Action item:
All of the data, word for word and free of pictures, is the expected result.
::::
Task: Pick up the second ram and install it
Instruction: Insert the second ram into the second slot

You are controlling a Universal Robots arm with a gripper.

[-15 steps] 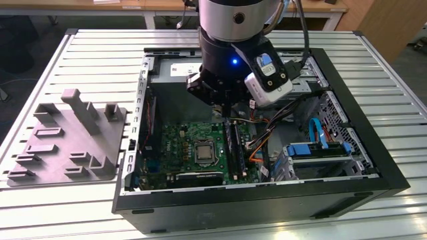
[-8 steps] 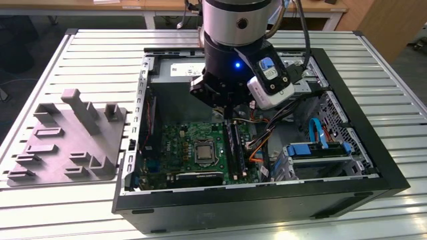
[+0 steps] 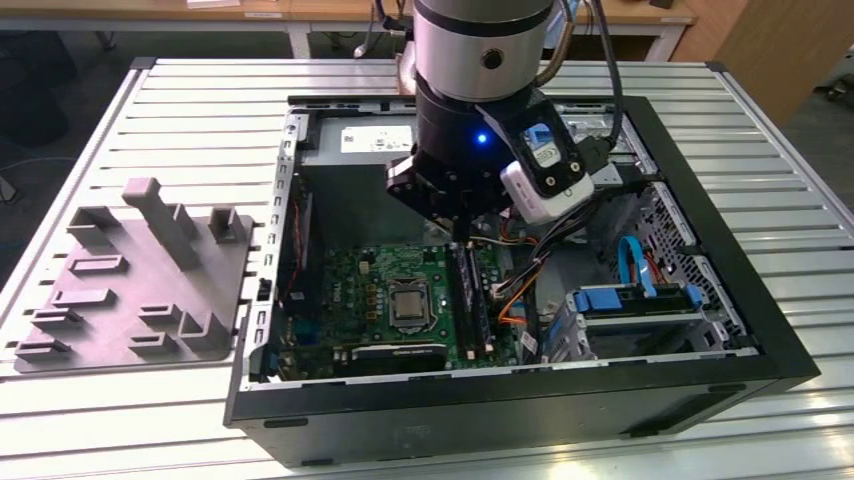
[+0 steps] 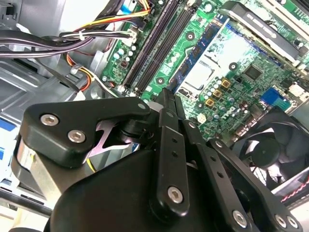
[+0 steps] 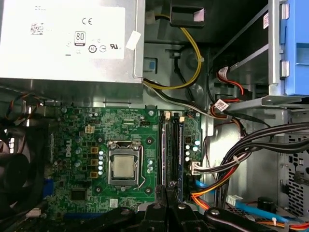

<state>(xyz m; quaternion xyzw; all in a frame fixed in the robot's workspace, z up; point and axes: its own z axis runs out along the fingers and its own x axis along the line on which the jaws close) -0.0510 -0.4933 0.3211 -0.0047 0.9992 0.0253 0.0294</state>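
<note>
The black bolted-linkage gripper (image 4: 167,93) sits in the foreground of the second wrist view. Its fingers are drawn almost together and clenched on the second ram (image 4: 198,54), a thin, long bluish-green memory stick with black chips. The stick's near end meets the fingertips. Its long axis runs straight away from them, parallel to the long black plastic slot rails (image 4: 147,53) just beside it. Its chip face shows, so it stands on edge. Whether its lower edge touches a rail I cannot tell.

Beneath lies the flat green motherboard (image 5: 82,140), with a square silver processor (image 5: 124,166) in its socket on one side of the rails. On the other side, a bundle of black, orange and yellow cables (image 5: 241,154) crowds close to them. A round black fan (image 4: 270,145) sits near the board's edge. Farther off is the grey metal power supply box (image 5: 67,43) with a white label.

In the exterior view the silver and black arm (image 3: 481,60) reaches down into the open black computer case (image 3: 534,400). A blue plastic drive bracket (image 3: 634,300) is inside it toward the exterior view's right. The case lies on a slatted metal table (image 3: 200,100). A grey moulded fixture (image 3: 134,280) lies just beside the case at the exterior view's left.
</note>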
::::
Answer section:
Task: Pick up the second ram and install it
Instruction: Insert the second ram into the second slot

You are controlling a Universal Robots arm with a gripper.

[-15 steps] 
[-8 steps] 
[+0 steps] 
[+0 steps] 
[+0 steps] 

<state>(xyz m; quaternion xyzw; all in a frame fixed in the robot's workspace, z up; point and axes: its own z axis runs out along the fingers and its own x axis along the line on which the jaws close) -0.0510 -0.4933 0.3211 -0.0047 0.9992 0.0253 0.0294</state>
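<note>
The black bolted-linkage gripper (image 4: 167,93) sits in the foreground of the second wrist view. Its fingers are drawn almost together and clenched on the second ram (image 4: 198,54), a thin, long bluish-green memory stick with black chips. The stick's near end meets the fingertips. Its long axis runs straight away from them, parallel to the long black plastic slot rails (image 4: 147,53) just beside it. Its chip face shows, so it stands on edge. Whether its lower edge touches a rail I cannot tell.

Beneath lies the flat green motherboard (image 5: 82,140), with a square silver processor (image 5: 124,166) in its socket on one side of the rails. On the other side, a bundle of black, orange and yellow cables (image 5: 241,154) crowds close to them. A round black fan (image 4: 270,145) sits near the board's edge. Farther off is the grey metal power supply box (image 5: 67,43) with a white label.

In the exterior view the silver and black arm (image 3: 481,60) reaches down into the open black computer case (image 3: 534,400). A blue plastic drive bracket (image 3: 634,300) is inside it toward the exterior view's right. The case lies on a slatted metal table (image 3: 200,100). A grey moulded fixture (image 3: 134,280) lies just beside the case at the exterior view's left.
</note>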

The answer to this exercise has been written out completely.